From: David Hildenbrand <david@redhat.com>
To: linux-kernel@vger.kernel.org
Cc: linux-mm@kvack.org, cgroups@vger.kernel.org, x86@kernel.org,
linux-fsdevel@vger.kernel.org,
"David Hildenbrand" <david@redhat.com>,
"Andrew Morton" <akpm@linux-foundation.org>,
"Matthew Wilcox (Oracle)" <willy@infradead.org>,
"Tejun Heo" <tj@kernel.org>, "Zefan Li" <lizefan.x@bytedance.com>,
"Johannes Weiner" <hannes@cmpxchg.org>,
"Michal Koutný" <mkoutny@suse.com>,
"Jonathan Corbet" <corbet@lwn.net>,
"Andy Lutomirski" <luto@kernel.org>,
"Thomas Gleixner" <tglx@linutronix.de>,
"Ingo Molnar" <mingo@redhat.com>,
"Borislav Petkov" <bp@alien8.de>,
"Dave Hansen" <dave.hansen@linux.intel.com>
Subject: [PATCH v1 12/17] mm: remove per-page mapcount dependency in folio_likely_mapped_shared() (CONFIG_NO_PAGE_MAPCOUNT)
Date: Thu, 29 Aug 2024 18:56:15 +0200 [thread overview]
Message-ID: <20240829165627.2256514-13-david@redhat.com> (raw)

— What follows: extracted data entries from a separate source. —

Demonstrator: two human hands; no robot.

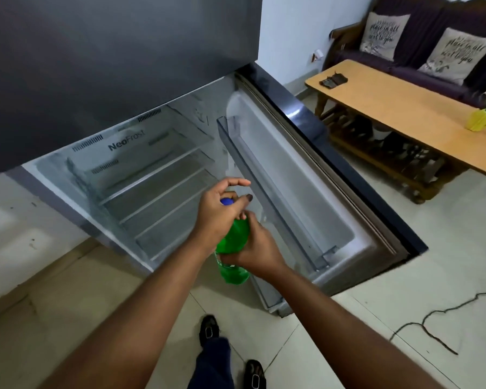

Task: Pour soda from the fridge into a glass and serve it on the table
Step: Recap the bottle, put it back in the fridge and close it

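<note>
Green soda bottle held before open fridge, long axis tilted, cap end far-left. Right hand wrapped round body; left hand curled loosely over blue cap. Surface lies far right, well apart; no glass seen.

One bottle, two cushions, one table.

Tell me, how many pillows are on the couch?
2. One pillow leans on the couch back toward the left; the other pillow leans to its right. More may sit beyond the picture's edge.
</note>
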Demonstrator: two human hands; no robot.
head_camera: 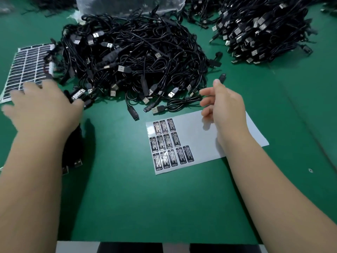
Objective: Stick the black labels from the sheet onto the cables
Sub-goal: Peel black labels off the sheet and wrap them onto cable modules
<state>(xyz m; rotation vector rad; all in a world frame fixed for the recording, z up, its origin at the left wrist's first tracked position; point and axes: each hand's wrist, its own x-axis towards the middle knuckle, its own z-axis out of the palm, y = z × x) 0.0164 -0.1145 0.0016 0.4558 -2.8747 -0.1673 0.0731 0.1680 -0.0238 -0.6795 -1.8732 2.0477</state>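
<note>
A white backing sheet (200,136) lies on the green table, with several black labels (169,145) on its left part. Behind it sits a big tangled pile of black USB cables (135,57). One cable with a label on its controller (78,93) lies at the pile's left front edge, just past my left hand (42,106), which is blurred, its fingers spread and holding nothing. A bundle of cables (73,148) lies under my left forearm. My right hand (224,105) hovers over the sheet's far edge, fingers loosely curled, empty.
A second, full label sheet (27,66) lies at the far left. Another heap of cables (262,30) is at the back right, and a clear plastic bag (127,4) at the back. The table's near edge (164,241) runs along the bottom.
</note>
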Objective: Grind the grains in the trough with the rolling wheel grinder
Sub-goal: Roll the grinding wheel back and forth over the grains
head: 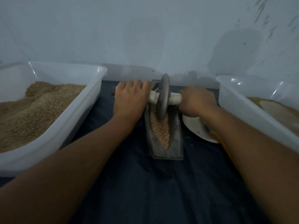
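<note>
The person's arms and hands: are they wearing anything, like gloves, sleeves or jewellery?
Nothing that shows. Both forearms are bare right to the bottom edge of the head view, with no sleeve in sight. The left hand and the right hand have no gloves, and no watch, bracelet or ring can be seen on the wrists or fingers.

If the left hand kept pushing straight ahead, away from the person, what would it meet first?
Probably the pale wall behind the table. Nothing shows between the left hand and it, though depth is unclear.

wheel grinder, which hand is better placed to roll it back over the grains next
Neither alone: left hand and right hand each grip the axle either side of the wheel, which stands in the trough above the grains.
</note>
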The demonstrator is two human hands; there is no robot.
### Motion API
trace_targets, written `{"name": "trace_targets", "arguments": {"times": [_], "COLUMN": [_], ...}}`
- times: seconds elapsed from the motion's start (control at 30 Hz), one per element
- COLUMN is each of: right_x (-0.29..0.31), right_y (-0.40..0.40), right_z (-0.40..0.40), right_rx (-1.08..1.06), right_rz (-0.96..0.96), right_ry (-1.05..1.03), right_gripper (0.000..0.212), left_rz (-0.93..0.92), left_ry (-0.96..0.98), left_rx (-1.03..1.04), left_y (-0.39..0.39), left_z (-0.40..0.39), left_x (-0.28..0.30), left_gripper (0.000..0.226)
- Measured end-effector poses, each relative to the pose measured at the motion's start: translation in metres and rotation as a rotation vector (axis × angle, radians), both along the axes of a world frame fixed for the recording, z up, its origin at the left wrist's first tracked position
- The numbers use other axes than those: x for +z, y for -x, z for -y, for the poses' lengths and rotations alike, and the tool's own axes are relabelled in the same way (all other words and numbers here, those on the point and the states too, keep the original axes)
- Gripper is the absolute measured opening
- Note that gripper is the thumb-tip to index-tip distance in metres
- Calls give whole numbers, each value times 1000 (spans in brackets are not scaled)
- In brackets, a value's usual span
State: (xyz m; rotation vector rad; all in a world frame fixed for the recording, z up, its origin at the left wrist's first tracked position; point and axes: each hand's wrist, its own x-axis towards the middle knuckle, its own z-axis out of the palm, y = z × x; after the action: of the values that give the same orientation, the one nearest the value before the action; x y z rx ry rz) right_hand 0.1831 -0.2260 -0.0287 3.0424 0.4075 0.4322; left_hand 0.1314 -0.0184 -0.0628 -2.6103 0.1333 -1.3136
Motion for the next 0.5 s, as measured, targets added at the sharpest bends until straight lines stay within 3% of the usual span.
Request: {"name": "trace_targets", "arguments": {"times": [0.2, 0.5], "right_x": [-15, -28], "right_y": [26, 67], "right_z": [1, 6], "right_rx": [16, 53], "right_rz": [209, 438], "right_ry": [-67, -53], "right_gripper": [13, 28], "left_rz": [142, 153], "left_ry": [-42, 0], "left_rx": [39, -4], "left_y": [21, 56], "left_z": [3, 6], "left_x": [-10, -14], "left_gripper": [11, 17]}}
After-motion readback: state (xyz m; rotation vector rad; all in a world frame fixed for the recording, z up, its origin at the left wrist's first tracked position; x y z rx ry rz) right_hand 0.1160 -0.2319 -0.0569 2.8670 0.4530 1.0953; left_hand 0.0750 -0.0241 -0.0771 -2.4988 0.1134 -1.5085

In-Reply-To: <20240829165627.2256514-1-david@redhat.com>
Let's remove the dependency on the mapcount of the first folio page in
large folios and consequently any "false negatives" from
folio_likely_mapped_shared().
In theory, we could implement this change only with CONFIG_MM_ID,
without gluing it to another config option. But we'll be a bit
careful for the time being, because folio_likely_mapped_shared() can now
return "false positives" more frequently. Glue it to
CONFIG_NO_PAGE_MAPCOUNT, which expresses the "EXPERIMENTAL" character for
now.
Let's reuse our new MM ownership tracking infrastructure for large folios.
Thoroughly document the changed semantics. We might now detect that a
folio as "mapped shared" although it no longer is -- this can only happen
if more than two MMs mapped a folio at the same time, and neither of the
first two is the last one mapping the folio.
"false positives" in this context are certainly better than "false
negatives" when it comes to enforcing policies (e.g., is process 1
allowed to migrate a folio that might also be used by another process?),
but in an ideal world we wouldn't have these "false positives" either.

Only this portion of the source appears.